## WHAT TO PRODUCE:
The answer is the set of lines that include "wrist", copied from the data below.

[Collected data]

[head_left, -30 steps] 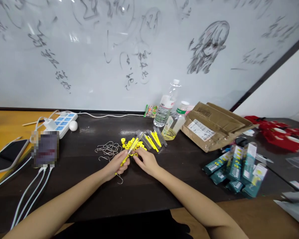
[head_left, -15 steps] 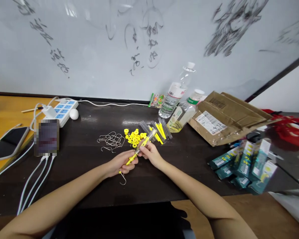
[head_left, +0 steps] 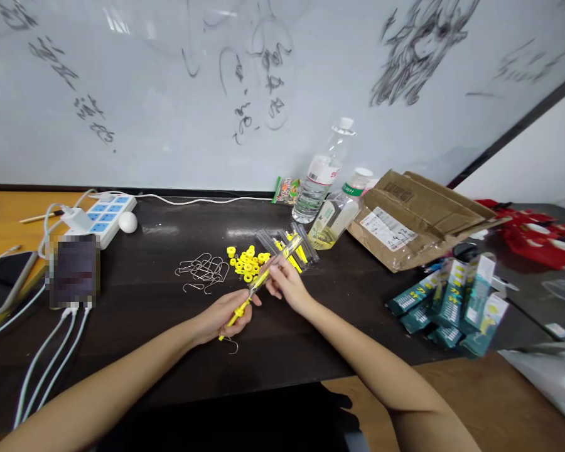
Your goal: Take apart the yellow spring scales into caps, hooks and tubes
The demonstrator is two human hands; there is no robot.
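Note:
My left hand point(head_left: 226, 317) is closed around a yellow plastic rod point(head_left: 239, 311), with a thin metal hook point(head_left: 234, 345) hanging from its lower end. My right hand point(head_left: 288, 285) pinches a clear plastic tube point(head_left: 290, 247) slanting up and to the right, in line with the rod. Yellow shows through the tube; whether rod and tube are joined I cannot tell. Just beyond my hands lies a heap of small yellow ring-like caps point(head_left: 248, 263). A tangle of wire hooks point(head_left: 202, 269) is to its left. More clear tubes and yellow strips point(head_left: 299, 248) lie behind my right hand.
Two bottles, a water bottle point(head_left: 316, 182) and one of yellowish liquid point(head_left: 335, 218), stand near the whiteboard. A flattened cardboard box point(head_left: 405, 216) and several green packets point(head_left: 452, 301) lie right. At left are a power strip point(head_left: 106, 216), a cabled phone-like device point(head_left: 74, 271) and a phone point(head_left: 7, 282).
My hands have moved apart along the rod and tube: my left lower, my right farther up. The whole view has shifted slightly, so the table things appear farther left.

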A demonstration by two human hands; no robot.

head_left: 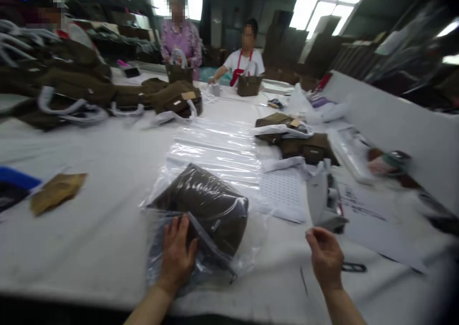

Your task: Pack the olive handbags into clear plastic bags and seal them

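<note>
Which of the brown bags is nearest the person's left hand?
The brown bag in clear plastic, nearest the camera: the left hand rests on that plastic. Other brown bags lie or stand farther across the table.

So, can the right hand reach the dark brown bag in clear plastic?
Probably yes: only white tabletop seems to separate the right hand from the bag, which the left hand partly covers.

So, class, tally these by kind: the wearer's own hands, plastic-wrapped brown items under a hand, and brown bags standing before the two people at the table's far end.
Left hand and right hand: 2
Plastic-wrapped brown item: 1
Standing brown bags: 2
Total: 5
</note>
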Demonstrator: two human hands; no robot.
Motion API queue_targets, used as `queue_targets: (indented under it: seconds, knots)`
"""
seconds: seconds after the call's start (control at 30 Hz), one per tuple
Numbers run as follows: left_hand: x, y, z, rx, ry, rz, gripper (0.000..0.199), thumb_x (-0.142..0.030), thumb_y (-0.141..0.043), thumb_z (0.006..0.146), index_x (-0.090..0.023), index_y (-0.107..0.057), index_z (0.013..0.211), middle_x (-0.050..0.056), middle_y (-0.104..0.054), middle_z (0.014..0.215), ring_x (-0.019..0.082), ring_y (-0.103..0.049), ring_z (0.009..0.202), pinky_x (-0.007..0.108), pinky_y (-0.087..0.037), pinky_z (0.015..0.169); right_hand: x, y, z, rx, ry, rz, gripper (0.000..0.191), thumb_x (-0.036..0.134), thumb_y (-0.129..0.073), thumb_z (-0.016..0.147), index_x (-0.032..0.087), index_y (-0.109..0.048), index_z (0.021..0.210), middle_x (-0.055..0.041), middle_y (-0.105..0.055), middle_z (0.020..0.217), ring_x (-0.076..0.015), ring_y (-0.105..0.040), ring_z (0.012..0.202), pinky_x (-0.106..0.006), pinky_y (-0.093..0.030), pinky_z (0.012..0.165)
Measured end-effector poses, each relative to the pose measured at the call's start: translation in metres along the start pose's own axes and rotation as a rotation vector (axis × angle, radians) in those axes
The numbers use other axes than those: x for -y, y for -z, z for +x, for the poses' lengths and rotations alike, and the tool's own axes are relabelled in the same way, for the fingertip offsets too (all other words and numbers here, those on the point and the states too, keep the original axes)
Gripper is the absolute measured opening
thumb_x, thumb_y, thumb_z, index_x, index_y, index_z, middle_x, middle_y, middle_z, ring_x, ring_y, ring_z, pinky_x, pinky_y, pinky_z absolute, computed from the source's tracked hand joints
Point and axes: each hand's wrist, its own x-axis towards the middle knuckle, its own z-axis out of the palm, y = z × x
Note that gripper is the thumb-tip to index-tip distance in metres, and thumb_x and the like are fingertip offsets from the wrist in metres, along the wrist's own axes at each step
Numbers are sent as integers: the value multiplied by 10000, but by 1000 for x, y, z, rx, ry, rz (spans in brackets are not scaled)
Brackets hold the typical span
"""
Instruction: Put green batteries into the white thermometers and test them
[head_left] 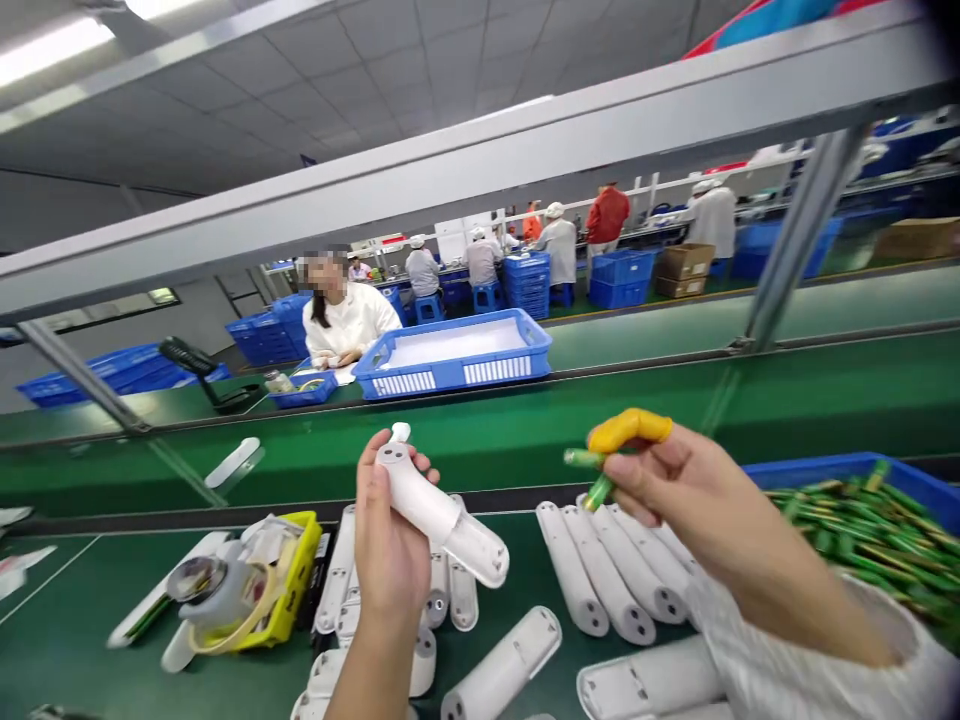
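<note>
My left hand (394, 555) is closed around a long white plastic housing (431, 510), shaped like a remote control, with an open recess at its lower right end. A small white piece (400, 432) sticks up behind its top end; whether it is separate I cannot tell. To the right, my right hand (660, 470) pinches two small green cylinders, which look like batteries (598, 492), between thumb and index finger. A yellow finger cot (628, 430) covers that index finger. The hands are apart, above the bench. Below them lie several similar white housings (574, 570), some with open recesses.
A blue bin (817, 465) of green batteries (862, 530) stands at the right. At the left is a yellow basket (289, 590) with bottles and tape. Beyond the green conveyor belt (480, 430) are a blue tray (457, 375) and a seated co-worker (349, 315). A metal beam (450, 165) crosses overhead.
</note>
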Motion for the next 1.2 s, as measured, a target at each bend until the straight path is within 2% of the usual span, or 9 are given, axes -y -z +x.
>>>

## SOLUTION TO THIS EXERCISE:
Point and axes: each hand's wrist, its own x-axis towards the middle knuckle, its own z-axis out of the palm, y = z × x
Note that gripper is the thumb-tip to index-tip distance in metres, and thumb_x and the like are fingertip offsets from the wrist in metres, along the wrist's own axes at each step

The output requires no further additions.